Ben Gorham: “The shape and the design really reflect the function and use of each of the products. I interpreted Isamaya’s universe into these physical objects. I referenced ancient relics, things that I found to be extremely modern and objects that could have been designed yesterday or 3,000 years ago. There was something in my and Isamaya’s nostalgic approach—what I like to call ‘future memory theory’—to creating objects that truly felt unique and beautiful. We were both clear that we needed to design the packaging from scratch and that this wouldn’t go into standard product lines. We also felt this idea of curated color needed to come into the packaging, individually designed to create a collection of curated objects in their own right.
“The same applies to the campaign and visual representation. The makeup was created for self-expression and we didn’t want to dictate the way it should be worn, so the imagery needed to reflect this. Isamaya introduced me to the work of Jesse Kanda and the CGI image he created for Byredo Makeup was a really interesting way of reflecting the narrative.”
SW: I noticed the product names also draw from a wide range of references. What did you want to express when dealing with that element of Byredo Makeup?
BG: “First of all, we love the idea of having a little fun with the names. For example, one of the eye compacts has ‘Corporate Colors’ like ‘Eraser,’ ‘Manila,’ ‘Letterhead,’ ‘Pushpin’ and ‘Stylo.’ It’s a nod to the everyday makeup reference. It’s just about creating little stories, I suppose. It’s the same for the historic references of colors like ‘Mesolithic’ and ‘Lascaux,’ those earthy tones from ancient stones and found imagery. It’s about creating color stories that remind us of something, or give us something to connect with on an emotional level.”
SW: What sparked your decision to collaborate with Isamaya Ffrench?
BG: “It was about three years ago when I came across the work of Isamaya Ffrench, which I was extremely drawn to…primarily because of the creative vision, but also this notion that she was—in a sense—an outsider in her industry. I related to that a lot because it was how I perceived our journey initially in the fragrance world. I think that outsider perspective was something I felt we shared.”
SW: How was the process of working together?
BG: “We eventually met through a common friend and began a dialogue and had random meetings, sometimes in the back of cars between shows in Paris and in London. It created this discussion—I had an idea that color could be an important pillar at Byredo. And two and a half years ago, we decided work together to collaborate on this project.”

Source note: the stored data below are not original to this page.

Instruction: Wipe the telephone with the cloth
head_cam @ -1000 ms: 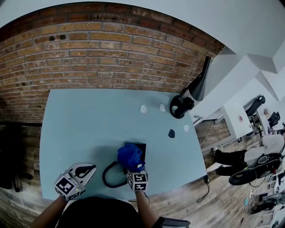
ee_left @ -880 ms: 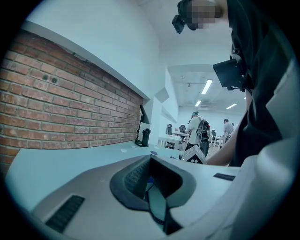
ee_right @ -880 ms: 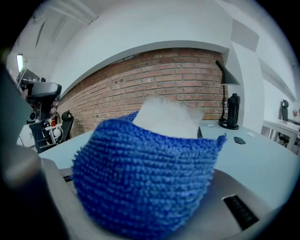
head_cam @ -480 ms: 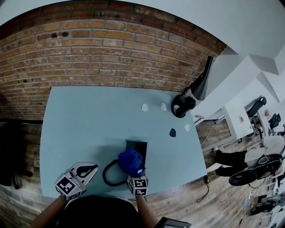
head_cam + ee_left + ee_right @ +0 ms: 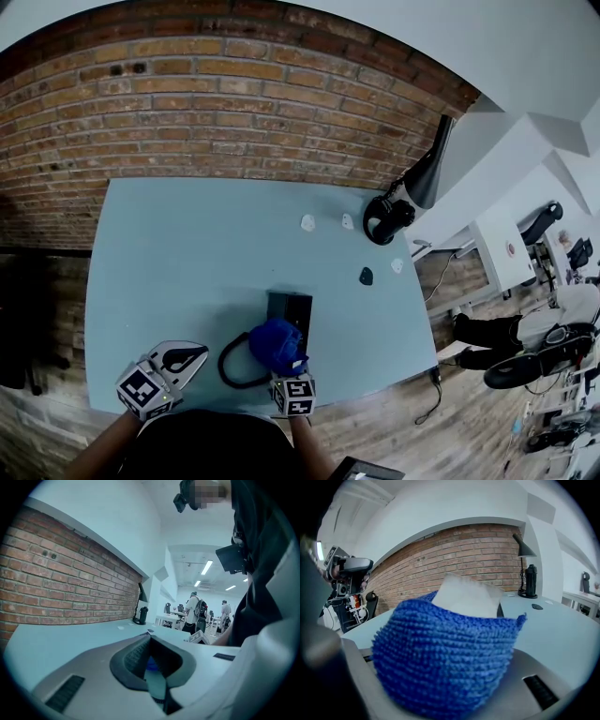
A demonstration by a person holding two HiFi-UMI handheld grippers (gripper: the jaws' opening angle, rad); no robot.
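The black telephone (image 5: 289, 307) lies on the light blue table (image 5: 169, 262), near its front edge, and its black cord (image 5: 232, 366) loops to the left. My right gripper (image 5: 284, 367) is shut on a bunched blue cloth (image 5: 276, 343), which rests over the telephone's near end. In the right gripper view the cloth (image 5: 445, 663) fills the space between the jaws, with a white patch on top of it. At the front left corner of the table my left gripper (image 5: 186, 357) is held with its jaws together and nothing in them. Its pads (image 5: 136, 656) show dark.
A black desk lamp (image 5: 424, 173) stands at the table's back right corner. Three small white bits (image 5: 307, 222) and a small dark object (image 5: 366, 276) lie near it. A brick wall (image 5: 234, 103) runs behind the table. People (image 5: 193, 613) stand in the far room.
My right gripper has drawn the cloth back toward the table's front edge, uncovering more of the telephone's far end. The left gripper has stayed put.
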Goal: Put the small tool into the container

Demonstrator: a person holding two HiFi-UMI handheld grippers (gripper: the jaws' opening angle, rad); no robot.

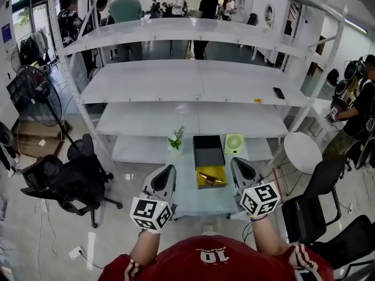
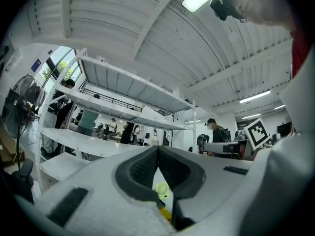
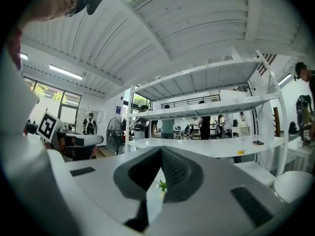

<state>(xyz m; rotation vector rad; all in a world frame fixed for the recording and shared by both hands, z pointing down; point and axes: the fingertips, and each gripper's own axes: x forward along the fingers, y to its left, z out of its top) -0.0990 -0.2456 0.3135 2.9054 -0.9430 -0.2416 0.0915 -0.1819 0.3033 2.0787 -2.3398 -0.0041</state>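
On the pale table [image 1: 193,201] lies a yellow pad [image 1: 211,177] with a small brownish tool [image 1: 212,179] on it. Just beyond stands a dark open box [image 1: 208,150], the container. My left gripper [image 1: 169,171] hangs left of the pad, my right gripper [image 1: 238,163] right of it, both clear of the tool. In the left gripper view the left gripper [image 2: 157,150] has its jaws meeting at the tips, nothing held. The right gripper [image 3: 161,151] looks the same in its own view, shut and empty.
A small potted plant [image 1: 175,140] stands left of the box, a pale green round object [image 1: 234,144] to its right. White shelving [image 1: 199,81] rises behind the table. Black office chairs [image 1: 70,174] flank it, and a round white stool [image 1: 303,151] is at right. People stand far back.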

SW: This initial launch focuses heavily on color cosmetics, which you mentioned as your primary inspiration. Is there a reason you chose to emphasize these categories over base products like foundation?
BG: “I think it’s, again, back to the tools for self-expression. Once you get into foundations and skin care, you’re looking at very technical solutions for people. And I don’t think we’re at that point yet. I think we’re at the point of inspiring and encouraging people to play with the makeup. Will we get there? Yeah, we might. But for now, we’re here. And within this color arena, we still have a lot of stories to tell and things to explore.”
SW: Has working on this project over the past two years influenced or changed the way you approach fragrance creation?
BG: “Our instinctive approach has always been to be open and subjective, not only in this collection but also with Byredo as a brand. It’s a collection of products and smells and objects that lets people express themselves, and hopefully evokes enough emotion so that they can make it their own. I think that was one of the challenges posed: How do we create a color system that people can utilize creatively, but also in a very personal way to express their feelings? This project has heightened that connection even more for me, and I know it will further feed into the creation of the fragrances.”